I actually love Instagram. I think it's a great way to connect with people, to document every day life, and to be inspired. The only problem I have with it is that I find myself on it more often than I'd like. I find myself mindlessly swiping my thumb across that little screen every time a notification pops up. And those are the times that I don't gain anything positive. Those are the times that I'm not connecting with anyone, I'm not documenting anything, and I'm not drawing inspiration from anything. I'm simply going through the motions just because a little icon lit up on my phone. Why do I need to see that someone liked one of my photos? I don't need to see it. So I'm not going to.

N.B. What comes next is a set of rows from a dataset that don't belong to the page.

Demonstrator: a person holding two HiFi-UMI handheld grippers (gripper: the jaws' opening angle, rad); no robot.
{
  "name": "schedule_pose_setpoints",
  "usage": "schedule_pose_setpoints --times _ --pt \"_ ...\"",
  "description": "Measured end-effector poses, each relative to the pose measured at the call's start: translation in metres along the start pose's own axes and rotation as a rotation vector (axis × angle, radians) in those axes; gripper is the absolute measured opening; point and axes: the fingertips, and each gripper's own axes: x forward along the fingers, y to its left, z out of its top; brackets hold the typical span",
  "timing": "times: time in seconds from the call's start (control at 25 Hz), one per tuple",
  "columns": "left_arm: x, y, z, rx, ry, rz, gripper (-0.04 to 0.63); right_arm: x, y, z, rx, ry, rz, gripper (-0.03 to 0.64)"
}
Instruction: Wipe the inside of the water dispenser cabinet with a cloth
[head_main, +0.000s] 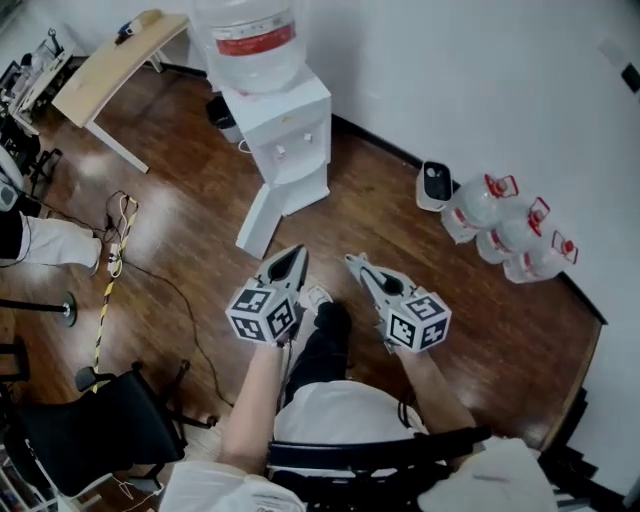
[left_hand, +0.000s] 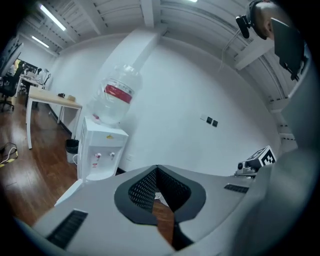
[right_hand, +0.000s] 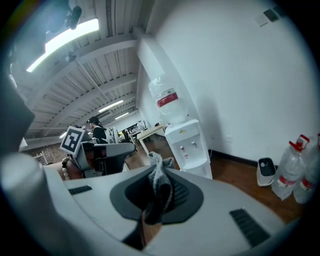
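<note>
Nearest to us are our two hand-held grippers, held over our lap and pointing forward across the wooden floor (head_main: 190, 200). Our left hand-held gripper (head_main: 297, 252) has its jaws brought together at the tips with nothing between them; only floor shows through the slit behind the pads. Our right hand-held gripper (head_main: 353, 261) is clamped on a grey cloth (right_hand: 159, 181), which bunches up out of the jaws and stands above the pads.

Ahead of us, well apart from both grippers, the white water dispenser (head_main: 285, 130) stands against the wall with a big clear bottle (head_main: 250, 40) upended on top. Its lower cabinet door (head_main: 258, 222) is swung open toward us. From where we sit we cannot see into the cabinet.

To our right, several clear water bottles (head_main: 505, 230) with red caps lie clustered at the foot of the wall. To our left, a pale bench (head_main: 115, 55) stands beyond the dispenser, and a black chair (head_main: 90, 425) sits just beside us.
</note>
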Motion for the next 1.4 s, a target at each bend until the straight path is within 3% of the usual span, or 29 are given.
schedule_pose_setpoints --times 0.24,0.48,0.84,1.12,1.4 --pt "0.087 0.095 0.056 -0.087 0.055 0.075 -0.012 0.122 -0.044 0.093 -0.002 0.060 0.042 0.032" --pt "0.122 0.150 0.059 -0.117 0.078 0.160 -0.012 0.199 -0.066 0.111 -0.017 0.134 0.119 0.034" --pt "0.173 0.226 -0.019 -0.181 0.015 0.340 -0.012 0.293 -0.115 0.067 -0.221 0.216 0.294 0.033" --pt "0.220 0.282 -0.087 -0.145 -0.036 0.423 -0.012 0.349 -0.171 0.020 -0.267 0.144 0.347 0.032" --pt "0.269 0.343 -0.161 -0.051 -0.047 0.434 -0.012 0.411 -0.224 -0.055 -0.273 0.035 0.347 0.034"
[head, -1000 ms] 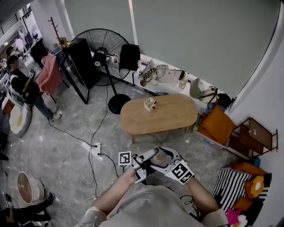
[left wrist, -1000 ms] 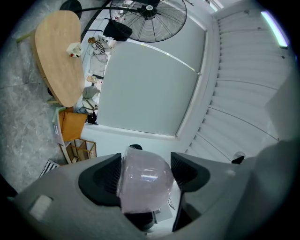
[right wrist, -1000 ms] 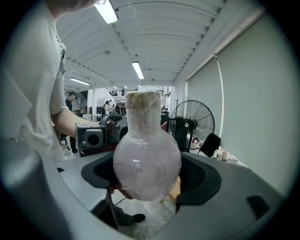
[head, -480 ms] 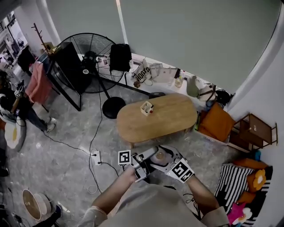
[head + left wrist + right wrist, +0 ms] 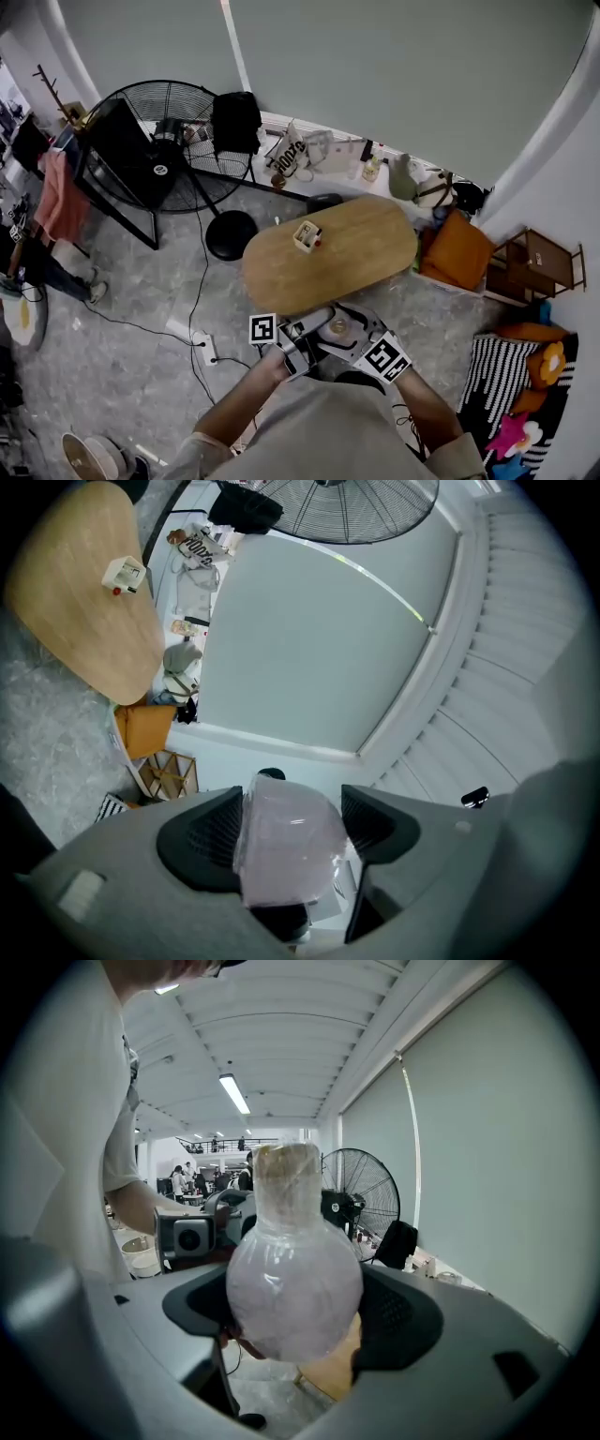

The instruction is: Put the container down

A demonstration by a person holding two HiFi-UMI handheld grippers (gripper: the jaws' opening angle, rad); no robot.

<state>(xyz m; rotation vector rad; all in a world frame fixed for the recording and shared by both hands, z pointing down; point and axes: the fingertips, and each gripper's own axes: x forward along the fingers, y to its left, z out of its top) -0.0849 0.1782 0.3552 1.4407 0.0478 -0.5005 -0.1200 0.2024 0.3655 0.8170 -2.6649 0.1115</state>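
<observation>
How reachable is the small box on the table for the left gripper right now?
Probably not reachable: the left gripper is shut on the container, which the right gripper also clamps, and the box sits across the table.

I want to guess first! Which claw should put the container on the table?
Probably right: the right claw clamps the container by its wide body, table just beyond. The left claw grips it too.

A small box (image 5: 307,235) sits on the oval table (image 5: 366,248), toward its left end. Left of the table stands a pedestal fan (image 5: 183,108), behind the table bags (image 5: 291,155), right of it a cushion (image 5: 459,251), before it the container (image 5: 337,328)
</observation>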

There have been a couple times where I felt the instant reflex to Instagram in the past few days. To be honest, it's happened much less than I would have expected it to. But when those times occurred, I resisted and then reflected. I thought "Why do I want to document this?" "Am I trying to brag? Make someone laugh? Remember this moment?" Whatever the answer was, I realized that it wasn't a dire need for me to take a photo. I realized that I didn't feel any emptier inside without hitting that share button, and that makes me so happy. It means that when this week is through, I can go back to my Instagramming ways -- or not -- with no worry, because I don't feel as attached to the intangible app as I thought I did.
If and when I do go back to it, though, I'm shutting off those darn notifications.